Joining data via INNER JOIN, LEFT JOIN, RIGHT JOIN and FULL JOIN
We already learned about the possibility of adding a new column when manipulating-columns and to change it by a Look Up to another data source. This is useful when only a single column is involved. The join step goes one step further. Here, two table-like datasets are linked together. You know this technique in the field of relational databases, such as a SQL or Oracle database. There it works the same way.
The source table of the current data flow is always seen as the “left” table. The newly added (i.e. joined) table is the “right” table. The following example shows the addition of an additional table with vice presidents to the well-known example of American presidents.
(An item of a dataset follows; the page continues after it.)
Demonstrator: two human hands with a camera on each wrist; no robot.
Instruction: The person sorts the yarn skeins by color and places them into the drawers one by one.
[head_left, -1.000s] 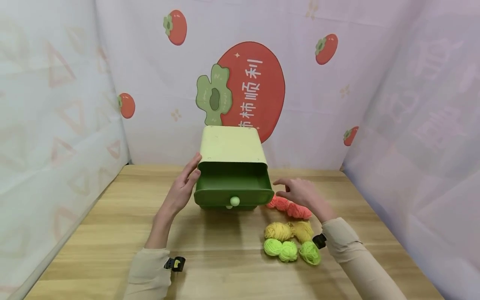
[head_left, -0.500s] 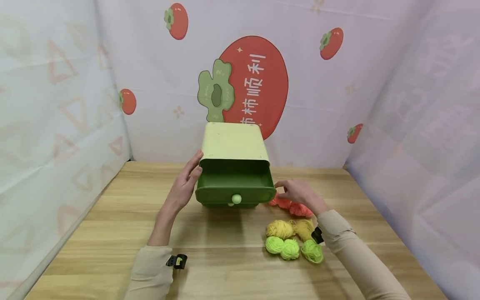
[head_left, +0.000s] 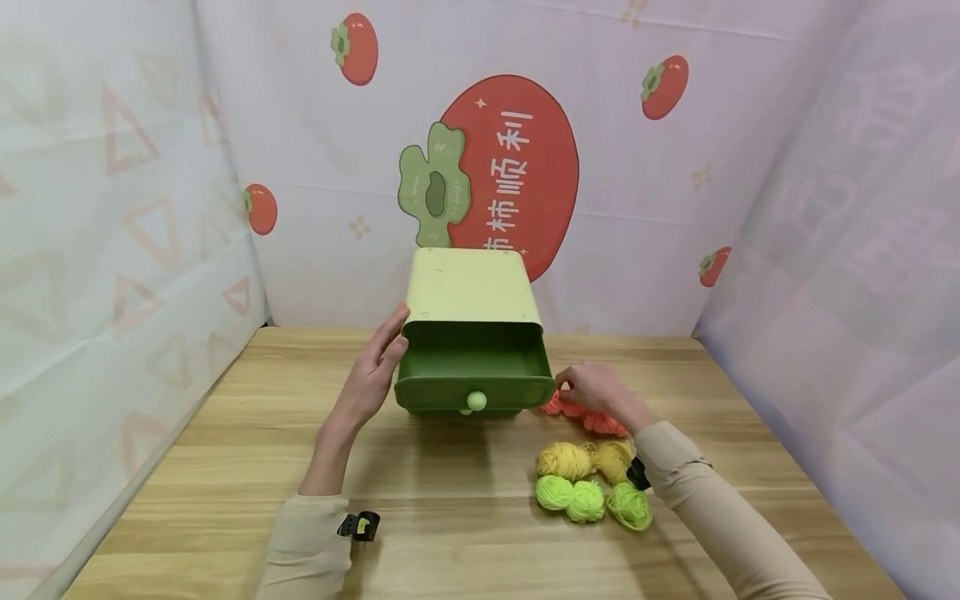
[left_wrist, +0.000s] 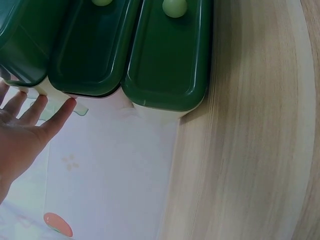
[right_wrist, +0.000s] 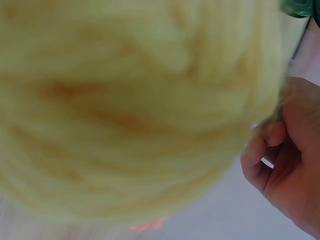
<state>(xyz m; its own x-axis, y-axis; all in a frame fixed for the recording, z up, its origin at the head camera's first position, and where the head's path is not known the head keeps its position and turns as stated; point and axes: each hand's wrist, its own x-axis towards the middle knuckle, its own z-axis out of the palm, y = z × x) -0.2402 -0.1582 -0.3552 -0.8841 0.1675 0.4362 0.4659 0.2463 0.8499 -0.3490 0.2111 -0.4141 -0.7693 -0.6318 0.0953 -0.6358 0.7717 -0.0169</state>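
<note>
A small cream drawer cabinet (head_left: 474, 283) with green drawers stands in the head view. Its top drawer (head_left: 476, 392) is pulled out, and the bare green floor shows inside. My left hand (head_left: 367, 383) rests with straight fingers along the cabinet's left side; the left wrist view shows those fingers (left_wrist: 62, 117) at the side below the drawer fronts. My right hand (head_left: 600, 390) is right of the drawer, its curled fingers pinching the left end of a row of coral-red yarn balls (head_left: 603, 423). In the right wrist view a blurred yellow yarn ball (right_wrist: 130, 110) hides the fingertips.
Nearer me lie two yellow yarn balls (head_left: 565, 460) and, in front of them, several lime-green yarn balls (head_left: 585, 502), below my right forearm. All lie on a wooden table (head_left: 420, 542). Printed cloth walls (head_left: 622, 200) enclose the back and sides.
My right hand has moved slightly down onto the left end of the coral-red yarn and its fingers have curled in. The left hand stays at the cabinet. The view has shifted slightly.
</note>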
In the lower area you have to define the columns where the join takes place. In the example there is only one link, namely the column “FullName” in the original table and the column “Name” in the linked table. Both contain the full name of the respective president and serve as key attribute for the join step.
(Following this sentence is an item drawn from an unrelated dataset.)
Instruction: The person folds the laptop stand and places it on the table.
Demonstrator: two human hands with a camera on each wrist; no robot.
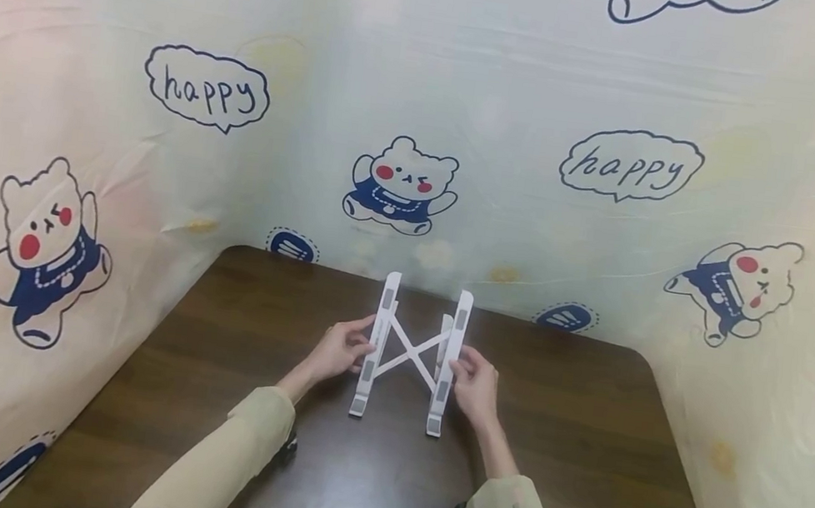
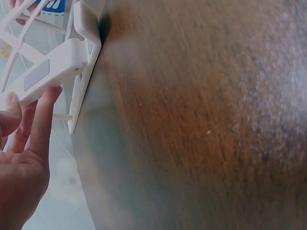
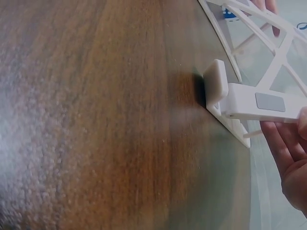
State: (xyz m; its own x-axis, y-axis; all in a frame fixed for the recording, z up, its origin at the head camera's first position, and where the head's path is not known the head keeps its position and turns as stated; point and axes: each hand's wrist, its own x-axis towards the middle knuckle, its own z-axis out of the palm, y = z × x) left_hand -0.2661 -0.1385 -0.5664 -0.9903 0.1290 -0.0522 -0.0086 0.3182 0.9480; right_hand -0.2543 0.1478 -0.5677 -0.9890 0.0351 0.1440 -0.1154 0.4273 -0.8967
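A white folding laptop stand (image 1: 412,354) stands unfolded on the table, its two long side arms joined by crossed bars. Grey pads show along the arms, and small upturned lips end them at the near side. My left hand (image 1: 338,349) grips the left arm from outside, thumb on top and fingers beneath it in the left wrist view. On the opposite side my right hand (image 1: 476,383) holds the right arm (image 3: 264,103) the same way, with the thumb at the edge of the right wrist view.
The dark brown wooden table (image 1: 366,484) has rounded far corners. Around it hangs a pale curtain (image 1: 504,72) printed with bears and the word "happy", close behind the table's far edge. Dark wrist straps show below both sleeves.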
The Join Type defines the logic used to join the two tables. Here, too, we are guided by the usual terms of relational connections:
The result contains only the rows where there is a match in both tables. This is the most common method. However, rows will be lost if there are rows in the left or right table that do not have a match in the other table.
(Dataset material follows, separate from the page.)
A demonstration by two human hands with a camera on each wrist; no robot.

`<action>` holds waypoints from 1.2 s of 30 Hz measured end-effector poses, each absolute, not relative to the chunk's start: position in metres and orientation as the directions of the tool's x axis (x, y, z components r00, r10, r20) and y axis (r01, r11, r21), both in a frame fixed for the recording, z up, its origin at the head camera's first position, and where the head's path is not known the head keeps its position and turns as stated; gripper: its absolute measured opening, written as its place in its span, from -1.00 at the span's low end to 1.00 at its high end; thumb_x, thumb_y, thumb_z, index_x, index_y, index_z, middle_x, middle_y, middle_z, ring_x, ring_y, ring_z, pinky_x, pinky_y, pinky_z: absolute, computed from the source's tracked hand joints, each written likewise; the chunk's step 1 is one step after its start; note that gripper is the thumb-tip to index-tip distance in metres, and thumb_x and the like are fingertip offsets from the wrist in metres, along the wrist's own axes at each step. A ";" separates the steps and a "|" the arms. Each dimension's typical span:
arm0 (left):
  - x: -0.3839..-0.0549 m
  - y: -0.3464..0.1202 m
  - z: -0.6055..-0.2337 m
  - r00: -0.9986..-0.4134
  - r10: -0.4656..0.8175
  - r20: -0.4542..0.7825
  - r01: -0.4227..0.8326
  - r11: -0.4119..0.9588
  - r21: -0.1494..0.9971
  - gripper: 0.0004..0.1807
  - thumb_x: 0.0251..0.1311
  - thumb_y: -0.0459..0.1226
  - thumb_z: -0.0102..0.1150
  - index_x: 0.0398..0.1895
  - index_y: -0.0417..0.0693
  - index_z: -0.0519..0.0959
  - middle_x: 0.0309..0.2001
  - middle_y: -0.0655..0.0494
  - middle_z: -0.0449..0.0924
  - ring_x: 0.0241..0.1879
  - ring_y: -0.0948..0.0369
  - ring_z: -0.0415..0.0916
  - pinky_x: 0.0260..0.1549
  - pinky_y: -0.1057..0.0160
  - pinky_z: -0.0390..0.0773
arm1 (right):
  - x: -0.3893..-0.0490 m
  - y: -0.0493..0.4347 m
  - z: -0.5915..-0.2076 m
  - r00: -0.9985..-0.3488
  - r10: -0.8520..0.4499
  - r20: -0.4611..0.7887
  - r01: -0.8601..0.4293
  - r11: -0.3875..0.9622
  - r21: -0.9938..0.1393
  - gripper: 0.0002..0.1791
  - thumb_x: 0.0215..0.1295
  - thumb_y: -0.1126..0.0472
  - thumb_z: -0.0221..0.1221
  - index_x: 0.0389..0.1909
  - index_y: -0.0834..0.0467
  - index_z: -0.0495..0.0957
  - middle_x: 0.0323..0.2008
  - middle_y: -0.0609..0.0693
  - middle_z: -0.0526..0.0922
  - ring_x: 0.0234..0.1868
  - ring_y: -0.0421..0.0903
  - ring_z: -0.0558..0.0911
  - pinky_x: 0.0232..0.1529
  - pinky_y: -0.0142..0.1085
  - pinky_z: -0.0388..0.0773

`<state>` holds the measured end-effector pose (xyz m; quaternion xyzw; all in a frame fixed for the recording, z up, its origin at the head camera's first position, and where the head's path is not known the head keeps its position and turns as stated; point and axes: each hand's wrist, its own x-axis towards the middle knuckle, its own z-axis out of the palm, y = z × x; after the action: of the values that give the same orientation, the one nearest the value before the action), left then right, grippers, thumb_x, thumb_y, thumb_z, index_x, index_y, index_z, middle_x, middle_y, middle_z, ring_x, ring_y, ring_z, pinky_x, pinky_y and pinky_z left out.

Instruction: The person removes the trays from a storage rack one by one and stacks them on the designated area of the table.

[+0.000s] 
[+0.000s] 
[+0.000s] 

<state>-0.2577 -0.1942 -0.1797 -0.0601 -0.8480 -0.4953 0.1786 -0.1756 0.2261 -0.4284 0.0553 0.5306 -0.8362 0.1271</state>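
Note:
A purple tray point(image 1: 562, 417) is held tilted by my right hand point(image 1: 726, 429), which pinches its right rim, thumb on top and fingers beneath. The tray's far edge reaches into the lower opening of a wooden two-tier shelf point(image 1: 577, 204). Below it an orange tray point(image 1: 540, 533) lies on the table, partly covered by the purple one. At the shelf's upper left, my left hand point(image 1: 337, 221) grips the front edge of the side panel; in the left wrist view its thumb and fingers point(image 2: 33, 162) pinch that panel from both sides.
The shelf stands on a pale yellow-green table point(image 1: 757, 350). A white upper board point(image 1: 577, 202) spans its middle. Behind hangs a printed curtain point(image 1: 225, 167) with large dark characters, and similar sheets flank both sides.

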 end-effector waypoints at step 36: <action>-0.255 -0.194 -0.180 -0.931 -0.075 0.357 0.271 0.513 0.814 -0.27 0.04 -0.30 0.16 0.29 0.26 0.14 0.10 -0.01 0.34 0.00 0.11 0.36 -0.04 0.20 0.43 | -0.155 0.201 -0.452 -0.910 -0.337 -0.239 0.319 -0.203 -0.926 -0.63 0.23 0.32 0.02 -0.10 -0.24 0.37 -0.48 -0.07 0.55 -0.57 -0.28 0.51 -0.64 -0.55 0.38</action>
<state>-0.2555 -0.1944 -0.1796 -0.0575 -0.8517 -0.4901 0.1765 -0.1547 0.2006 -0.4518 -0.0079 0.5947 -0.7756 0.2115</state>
No rows will be lost. If there are rows without a match in the left or right table, the columns of the other table will remain empty in this case.
The rows of the left table are completely preserved. The rows of the right table only find their way into the result if they have a counterpart on the left.
The rows of the right table are completely preserved. The rows of the left table only find their way into the result if they have a counterpart on the right side.
The following example nicely shows a real full join. The first row is only present in the original table, so the location remains empty. The last row is missing in the original table, so the customer and location from the right table are displayed. All other columns are either empty or 0 (depending on whether it is a string or a number).
You can join not only data sources, but of course other dataflows as well.